▶ _Requirement_
Retype, word for word, every line of the records below starting at the one that contains "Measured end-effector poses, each" and ending at the one that contains "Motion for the"; include both of those lines and nothing more.

╔══

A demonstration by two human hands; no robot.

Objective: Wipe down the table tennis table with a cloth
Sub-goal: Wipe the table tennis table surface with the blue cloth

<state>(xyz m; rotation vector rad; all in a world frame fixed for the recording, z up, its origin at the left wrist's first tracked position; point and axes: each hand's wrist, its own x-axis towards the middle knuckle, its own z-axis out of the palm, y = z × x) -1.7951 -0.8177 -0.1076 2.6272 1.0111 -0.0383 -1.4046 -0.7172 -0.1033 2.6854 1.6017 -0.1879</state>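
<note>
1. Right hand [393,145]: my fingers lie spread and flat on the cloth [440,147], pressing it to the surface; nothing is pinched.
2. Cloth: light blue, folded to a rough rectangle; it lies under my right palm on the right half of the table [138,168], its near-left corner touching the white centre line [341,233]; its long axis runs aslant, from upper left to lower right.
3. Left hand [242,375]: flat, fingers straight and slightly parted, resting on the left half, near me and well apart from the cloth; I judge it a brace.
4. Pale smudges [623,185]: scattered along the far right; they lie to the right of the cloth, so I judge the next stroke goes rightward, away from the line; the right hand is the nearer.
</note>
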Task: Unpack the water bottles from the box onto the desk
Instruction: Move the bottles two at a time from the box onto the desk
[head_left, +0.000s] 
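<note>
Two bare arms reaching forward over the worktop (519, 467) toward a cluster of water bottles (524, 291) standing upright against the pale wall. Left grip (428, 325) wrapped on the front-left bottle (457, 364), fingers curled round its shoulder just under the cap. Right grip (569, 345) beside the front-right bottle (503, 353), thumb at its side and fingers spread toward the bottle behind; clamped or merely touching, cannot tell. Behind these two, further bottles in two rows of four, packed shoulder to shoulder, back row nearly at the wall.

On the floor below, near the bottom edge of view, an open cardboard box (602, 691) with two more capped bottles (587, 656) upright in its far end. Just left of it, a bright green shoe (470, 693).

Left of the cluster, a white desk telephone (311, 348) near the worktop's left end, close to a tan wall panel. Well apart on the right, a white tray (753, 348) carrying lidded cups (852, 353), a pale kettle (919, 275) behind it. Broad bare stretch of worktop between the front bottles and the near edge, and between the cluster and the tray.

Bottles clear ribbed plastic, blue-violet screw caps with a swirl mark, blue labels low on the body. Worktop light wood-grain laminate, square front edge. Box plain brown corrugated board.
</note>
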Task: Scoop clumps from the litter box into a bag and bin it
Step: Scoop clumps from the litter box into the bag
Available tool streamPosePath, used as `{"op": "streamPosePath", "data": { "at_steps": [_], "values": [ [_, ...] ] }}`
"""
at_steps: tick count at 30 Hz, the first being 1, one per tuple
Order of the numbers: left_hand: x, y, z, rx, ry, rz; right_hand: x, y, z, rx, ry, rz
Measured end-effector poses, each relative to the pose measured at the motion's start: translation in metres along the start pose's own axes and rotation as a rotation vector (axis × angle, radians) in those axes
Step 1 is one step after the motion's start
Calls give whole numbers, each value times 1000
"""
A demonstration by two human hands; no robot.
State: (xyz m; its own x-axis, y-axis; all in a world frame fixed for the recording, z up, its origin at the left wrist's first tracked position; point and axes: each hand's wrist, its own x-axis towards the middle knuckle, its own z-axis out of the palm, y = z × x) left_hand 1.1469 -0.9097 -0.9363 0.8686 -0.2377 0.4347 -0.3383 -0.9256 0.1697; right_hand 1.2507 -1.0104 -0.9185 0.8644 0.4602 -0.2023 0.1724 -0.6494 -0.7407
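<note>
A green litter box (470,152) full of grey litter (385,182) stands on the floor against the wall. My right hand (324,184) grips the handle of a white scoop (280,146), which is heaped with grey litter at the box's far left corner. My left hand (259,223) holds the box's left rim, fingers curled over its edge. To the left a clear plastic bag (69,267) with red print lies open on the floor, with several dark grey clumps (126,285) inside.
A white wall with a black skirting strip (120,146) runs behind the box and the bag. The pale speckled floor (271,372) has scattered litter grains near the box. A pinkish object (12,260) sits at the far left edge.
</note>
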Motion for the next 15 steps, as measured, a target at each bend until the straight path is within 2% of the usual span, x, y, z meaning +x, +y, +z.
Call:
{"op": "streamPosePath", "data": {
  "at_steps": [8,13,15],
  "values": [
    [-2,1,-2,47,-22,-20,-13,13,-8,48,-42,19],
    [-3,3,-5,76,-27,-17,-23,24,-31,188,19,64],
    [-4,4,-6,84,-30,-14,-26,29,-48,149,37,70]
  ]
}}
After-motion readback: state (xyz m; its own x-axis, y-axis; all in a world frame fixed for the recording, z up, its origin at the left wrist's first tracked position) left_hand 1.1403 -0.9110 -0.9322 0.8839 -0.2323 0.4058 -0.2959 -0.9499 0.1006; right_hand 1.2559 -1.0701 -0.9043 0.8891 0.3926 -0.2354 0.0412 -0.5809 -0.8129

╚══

▶ _Exercise solution_
Measured end-effector poses, each relative to the pose measured at the motion's start: translation in metres along the start pose's own axes and rotation as a rotation vector (axis × angle, radians) in those axes
Step 1 is one step after the motion's start
Calls give whole numbers, each value times 1000
"""
A demonstration by two human hands; no robot.
State: (xyz m; its own x-axis, y-axis; all in a world frame fixed for the recording, z up, its origin at the left wrist's first tracked position; point and axes: each hand's wrist, its own x-axis towards the middle knuckle, its own z-axis out of the palm, y = z × x) left_hand 1.1469 -0.9097 -0.9363 0.8686 -0.2377 0.4347 -0.3383 -0.9256 0.1697; right_hand 1.2507 -1.0104 -0.9185 0.8644 0.4602 -0.2023 0.1724 -0.6494 -0.7407
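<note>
A green litter box (470,152) full of grey litter (385,182) stands on the floor against the wall. My right hand (324,184) grips the handle of a white scoop (280,146), which is heaped with grey litter at the box's far left corner. My left hand (259,223) holds the box's left rim, fingers curled over its edge. To the left a clear plastic bag (69,267) with red print lies open on the floor, with several dark grey clumps (126,285) inside.
A white wall with a black skirting strip (120,146) runs behind the box and the bag. The pale speckled floor (271,372) has scattered litter grains near the box. A pinkish object (12,260) sits at the far left edge.
</note>
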Motion for the next 15 steps, as measured, a target at each bend until the straight path is within 2% of the usual span, x, y, z meaning +x, +y, +z.

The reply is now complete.